Task statement:
Below are entries. Reproduce exactly the lines between the line holding "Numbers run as" and the line holding "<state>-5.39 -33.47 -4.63", inclusive, and only those.

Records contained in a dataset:

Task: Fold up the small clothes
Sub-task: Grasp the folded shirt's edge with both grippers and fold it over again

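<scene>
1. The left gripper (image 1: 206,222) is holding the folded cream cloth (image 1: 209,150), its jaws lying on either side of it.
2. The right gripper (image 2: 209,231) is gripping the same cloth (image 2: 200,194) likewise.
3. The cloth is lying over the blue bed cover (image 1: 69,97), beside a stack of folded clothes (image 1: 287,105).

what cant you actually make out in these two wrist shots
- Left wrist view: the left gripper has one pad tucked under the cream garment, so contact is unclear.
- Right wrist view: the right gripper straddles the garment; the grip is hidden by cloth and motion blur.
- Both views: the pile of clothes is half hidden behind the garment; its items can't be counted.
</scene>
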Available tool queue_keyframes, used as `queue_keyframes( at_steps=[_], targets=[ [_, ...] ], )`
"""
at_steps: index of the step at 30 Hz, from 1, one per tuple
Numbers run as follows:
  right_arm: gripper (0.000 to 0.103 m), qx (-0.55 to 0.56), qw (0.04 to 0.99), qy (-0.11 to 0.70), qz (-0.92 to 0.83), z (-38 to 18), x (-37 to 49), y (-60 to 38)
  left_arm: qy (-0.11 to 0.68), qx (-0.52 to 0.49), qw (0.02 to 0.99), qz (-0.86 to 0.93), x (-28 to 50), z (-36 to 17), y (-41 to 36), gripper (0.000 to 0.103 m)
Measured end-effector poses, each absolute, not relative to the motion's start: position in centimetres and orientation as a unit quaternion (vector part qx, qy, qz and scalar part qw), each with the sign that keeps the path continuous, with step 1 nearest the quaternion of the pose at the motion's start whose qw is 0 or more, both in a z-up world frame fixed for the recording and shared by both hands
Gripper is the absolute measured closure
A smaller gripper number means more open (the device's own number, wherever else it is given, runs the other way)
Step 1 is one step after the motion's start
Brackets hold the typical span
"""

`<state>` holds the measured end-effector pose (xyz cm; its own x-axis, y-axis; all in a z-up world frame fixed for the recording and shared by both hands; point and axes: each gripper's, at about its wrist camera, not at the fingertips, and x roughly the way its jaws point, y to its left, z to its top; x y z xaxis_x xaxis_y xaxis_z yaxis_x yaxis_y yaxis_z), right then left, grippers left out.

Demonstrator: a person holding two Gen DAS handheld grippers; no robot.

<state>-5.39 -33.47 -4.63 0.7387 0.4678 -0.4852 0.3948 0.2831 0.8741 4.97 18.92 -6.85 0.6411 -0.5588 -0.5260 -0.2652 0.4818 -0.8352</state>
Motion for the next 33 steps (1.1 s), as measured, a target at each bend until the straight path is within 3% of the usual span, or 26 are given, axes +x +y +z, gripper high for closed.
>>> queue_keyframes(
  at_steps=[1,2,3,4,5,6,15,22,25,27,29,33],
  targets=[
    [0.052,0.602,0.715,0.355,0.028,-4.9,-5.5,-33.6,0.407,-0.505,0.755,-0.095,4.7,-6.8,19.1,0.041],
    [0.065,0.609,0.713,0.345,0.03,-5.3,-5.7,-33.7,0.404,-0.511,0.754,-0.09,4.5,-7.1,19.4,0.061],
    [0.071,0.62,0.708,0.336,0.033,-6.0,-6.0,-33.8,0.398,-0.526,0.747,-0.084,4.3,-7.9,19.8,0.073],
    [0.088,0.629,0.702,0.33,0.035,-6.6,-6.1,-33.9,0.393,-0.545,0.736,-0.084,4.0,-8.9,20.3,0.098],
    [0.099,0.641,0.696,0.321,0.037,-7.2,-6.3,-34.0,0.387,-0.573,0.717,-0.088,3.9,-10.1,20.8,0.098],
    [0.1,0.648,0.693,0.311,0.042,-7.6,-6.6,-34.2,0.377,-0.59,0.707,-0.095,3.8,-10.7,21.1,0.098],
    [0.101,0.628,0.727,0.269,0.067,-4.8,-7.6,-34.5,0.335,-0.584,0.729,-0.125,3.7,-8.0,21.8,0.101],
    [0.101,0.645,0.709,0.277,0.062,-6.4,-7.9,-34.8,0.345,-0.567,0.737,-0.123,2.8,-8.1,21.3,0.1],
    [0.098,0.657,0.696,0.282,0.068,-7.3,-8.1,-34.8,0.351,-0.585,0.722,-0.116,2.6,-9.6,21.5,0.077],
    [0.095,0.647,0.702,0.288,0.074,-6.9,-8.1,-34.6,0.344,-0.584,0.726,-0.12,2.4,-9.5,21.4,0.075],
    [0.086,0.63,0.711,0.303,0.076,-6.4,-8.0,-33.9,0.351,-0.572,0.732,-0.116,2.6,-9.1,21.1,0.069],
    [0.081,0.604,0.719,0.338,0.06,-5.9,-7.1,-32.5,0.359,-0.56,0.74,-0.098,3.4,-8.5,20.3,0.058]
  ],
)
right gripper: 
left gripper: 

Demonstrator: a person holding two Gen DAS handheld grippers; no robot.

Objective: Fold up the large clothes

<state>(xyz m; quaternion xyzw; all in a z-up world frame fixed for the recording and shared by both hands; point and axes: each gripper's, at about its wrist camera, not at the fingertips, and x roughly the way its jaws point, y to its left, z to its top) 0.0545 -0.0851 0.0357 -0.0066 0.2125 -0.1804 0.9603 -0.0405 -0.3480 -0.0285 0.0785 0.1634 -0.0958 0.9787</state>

Result of this task:
Numbers run as follows:
  right_arm: gripper (0.000 to 0.103 m), qx (-0.55 to 0.56), qw (0.04 to 0.99), qy (-0.11 to 0.70), qz (-0.92 to 0.83), z (-38 to 18), x (-37 to 49), y (-60 to 38)
  left_arm: qy (-0.11 to 0.68), qx (-0.52 to 0.49), qw (0.02 to 0.99), qz (-0.86 to 0.93), x (-28 to 50), z (-36 to 17), y (-41 to 36), gripper (0.000 to 0.103 m)
Measured end-effector poses, each absolute, not relative to the motion's start: position in centimetres and orientation as a unit quaternion (vector part qx, qy, qz and scalar part qw), each with the sign that keeps the path continuous, with step 1 nearest the quaternion of the pose at the motion's start whose qw is 0 or more, both in a z-up world frame fixed for the recording and shared by both hands
Gripper is the absolute measured closure
A smaller gripper number means more open (the device's own number, wherever else it is given, runs the other way)
Step 1 is one step after the motion's start
Brackets hold the typical span
"""

`<state>` holds the measured end-effector pose (xyz cm; its own x-axis, y-axis; all in a z-up world frame fixed for the recording and shared by both hands; point and axes: each gripper's, at about its wrist camera, not at the fingertips, and x roughly the way its jaws point, y to its left, z to its top; x y z xaxis_x xaxis_y xaxis_z yaxis_x yaxis_y yaxis_z), right then left, grippers left out.

Demonstrator: a person holding two Gen DAS handheld grippers; no robot.

<state>-5.39 -33.47 -4.63 0.7387 0.4678 -0.4852 0.3948 0.2831 0.8741 4.97 18.92 -6.85 0.6411 -0.5588 -0.5260 -0.2652 0.4818 -0.8352</state>

Work on this exercise has been finished.